Some people may gift regularly to their local church, which is known as tithing. Traditional church values suggest that you should tithe 10% of your income. I am not a theologian and am not likely to properly explain how 10% became “the number.” If you want to know more about the origination of the Christian principle of tithing, The Gospel Coalition has a helpful article.
For sake of simplicity and clarity, this blog post is directed to those who currently tithe 10% of their income and want to extend that practice into retirement.
Here are my thoughts on how to tithe on different types of retirement income:
1. Tithing On Your Fixed Income
When you retire, you may have various kinds of fixed income like social security, a pension, or rental income. A simple solution is to tithe 10% of your total fixed income.
From my experience, most tithers base their giving on their gross (before-tax) income. In retirement, you may wish to continue this practice.
However, you may have a different conviction and want to tithe on your net (after-tax) income. If you have tax withheld from your fixed income, you can check what arrived in your bank account that month and calculate your tithe based on that value.
2. Tithing on your portfolio income
In addition to fixed income, many retirees have investments that generate dividend income (money companies pay you for owning their stock).
There are 2 main conflicting opinions on this matter:
A. You should tithe 10% of your portfolio income just as if they were wages you earned. A true “first fruits” approach.
B. You already tithed on this money before you invested it. Therefore, you are not expected to tithe on money that it earns.
My opinion is that you should tithe based on personal conviction. I cannot say which is correct for you.
However, I expect that when you read the two opinions, one felt more “right” to you than the other.
3. Tithing on your retirement account distributions
Retirees often distribute from a retirement account. This is different than a taxable account with dividend income, as part of this account was likely withheld from their paychecks during their working years.
Reference the image below: this person worked to earn wages, tithed on that wage, and paid tax on that wage.
Over time, he was able to have $30,000 deducted from his pay and put into a retirement account (Original Contributions). Then, the original $30,000 earned $70,000 more from dividends and capital gains. The now-retiree tithed on the original $30,000 but has not tithed on the $70,000 of earnings.
Throughout your retirement, you will take money from your retirement account. Hopefully, you can just take Earnings. However, it is very possible that you will need to pull Original Contributions towards the end of your retirement.
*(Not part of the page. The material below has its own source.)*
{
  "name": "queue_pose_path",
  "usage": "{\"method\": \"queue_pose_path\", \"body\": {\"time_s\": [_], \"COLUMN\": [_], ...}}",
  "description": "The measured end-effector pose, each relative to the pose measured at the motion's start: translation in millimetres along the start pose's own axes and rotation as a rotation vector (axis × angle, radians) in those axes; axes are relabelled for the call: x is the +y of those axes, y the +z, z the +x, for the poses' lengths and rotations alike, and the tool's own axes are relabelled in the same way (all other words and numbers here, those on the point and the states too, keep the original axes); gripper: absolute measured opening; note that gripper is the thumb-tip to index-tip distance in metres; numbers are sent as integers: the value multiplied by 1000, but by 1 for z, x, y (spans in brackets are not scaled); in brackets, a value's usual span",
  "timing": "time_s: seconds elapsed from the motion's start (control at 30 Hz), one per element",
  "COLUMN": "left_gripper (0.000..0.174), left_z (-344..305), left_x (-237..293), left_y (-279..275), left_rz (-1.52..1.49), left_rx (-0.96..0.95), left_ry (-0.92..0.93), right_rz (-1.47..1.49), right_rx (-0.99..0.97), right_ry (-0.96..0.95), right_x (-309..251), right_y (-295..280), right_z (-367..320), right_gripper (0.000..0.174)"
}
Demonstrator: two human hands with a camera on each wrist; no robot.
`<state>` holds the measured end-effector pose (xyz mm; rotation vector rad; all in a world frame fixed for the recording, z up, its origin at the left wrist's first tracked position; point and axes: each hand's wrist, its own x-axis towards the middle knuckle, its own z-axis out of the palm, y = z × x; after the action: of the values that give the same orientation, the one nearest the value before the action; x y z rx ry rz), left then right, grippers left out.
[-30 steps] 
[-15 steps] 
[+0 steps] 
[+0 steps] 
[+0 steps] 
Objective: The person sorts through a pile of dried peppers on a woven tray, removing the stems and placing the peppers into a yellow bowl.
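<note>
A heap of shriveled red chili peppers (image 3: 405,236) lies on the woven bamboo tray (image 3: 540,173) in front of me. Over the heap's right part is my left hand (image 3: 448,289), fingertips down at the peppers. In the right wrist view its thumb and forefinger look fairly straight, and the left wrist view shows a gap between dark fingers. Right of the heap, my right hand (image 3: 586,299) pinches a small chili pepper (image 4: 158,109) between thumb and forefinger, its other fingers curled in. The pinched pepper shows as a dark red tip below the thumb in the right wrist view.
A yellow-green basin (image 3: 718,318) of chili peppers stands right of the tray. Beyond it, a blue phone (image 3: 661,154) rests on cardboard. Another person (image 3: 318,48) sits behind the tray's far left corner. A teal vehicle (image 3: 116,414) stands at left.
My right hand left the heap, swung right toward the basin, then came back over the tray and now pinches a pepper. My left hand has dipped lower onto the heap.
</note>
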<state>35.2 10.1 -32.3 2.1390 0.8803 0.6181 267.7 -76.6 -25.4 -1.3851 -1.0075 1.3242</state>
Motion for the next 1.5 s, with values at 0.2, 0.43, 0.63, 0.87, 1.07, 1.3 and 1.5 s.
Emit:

How should you view this income?
Here are a few perspectives on how you can tithe (or not) on this money:
A. As you distribute money, you should tithe 10% of it, even once you get down to Original Contributions you already tithed on.
For example, if you take $2,000 per month from your IRA, you should tithe $200. This is easy to calculate and requires no record keeping.
B. You already tithed on this money. Therefore, you don’t need to tithe on what it earned (like point #2).
C. You can review your statement to find out what your Original Contributions are, in order to calculate and tithe only on the Earnings.
You tithe 10% of each distribution you take, while your account is still full of Earnings. Years later when your account might be down to your Original Contribution level, you stop tithing on the distributions. This is still fairly easy to calculate but will require a bit of record-keeping.
How to save BIG on taxes (no matter how you choose to tithe)
Generally, when people tithe or make donations to charities, they give money that they already paid taxes on. This becomes a big deal for retirees.
A retiree may wish to donate $10,000 each year to a charity. They do not have enough fixed income to cover this, so they distribute $10,000 extra from their IRA.
Now they have to report $10,000 of additional taxable income, and they owe $2,000 more in taxes (estimated). So, they are really giving away $12,000 instead of $10,000… But only $10,000 is making it to the charity.
If you are over age 70 ½ and give to charity DIRECTLY from your IRA, YOU OWE NO TAX. This is called a Qualified Charitable Distribution.
If you are of that age and tithe to the church from money in your checking account, you will NOT get this benefit. It MUST come directly from your IRA. Talk to your custodian or financial advisor to get the right paperwork to make this happen. It is so worth it!
Be sure to check out what the IRS says about properly reporting this on your taxes as well.
I realize there might be other perspectives on this matter, and I am very interested in hearing them! I hope this at least gives you things to consider as you approach retirement and want to maintain your habit of giving.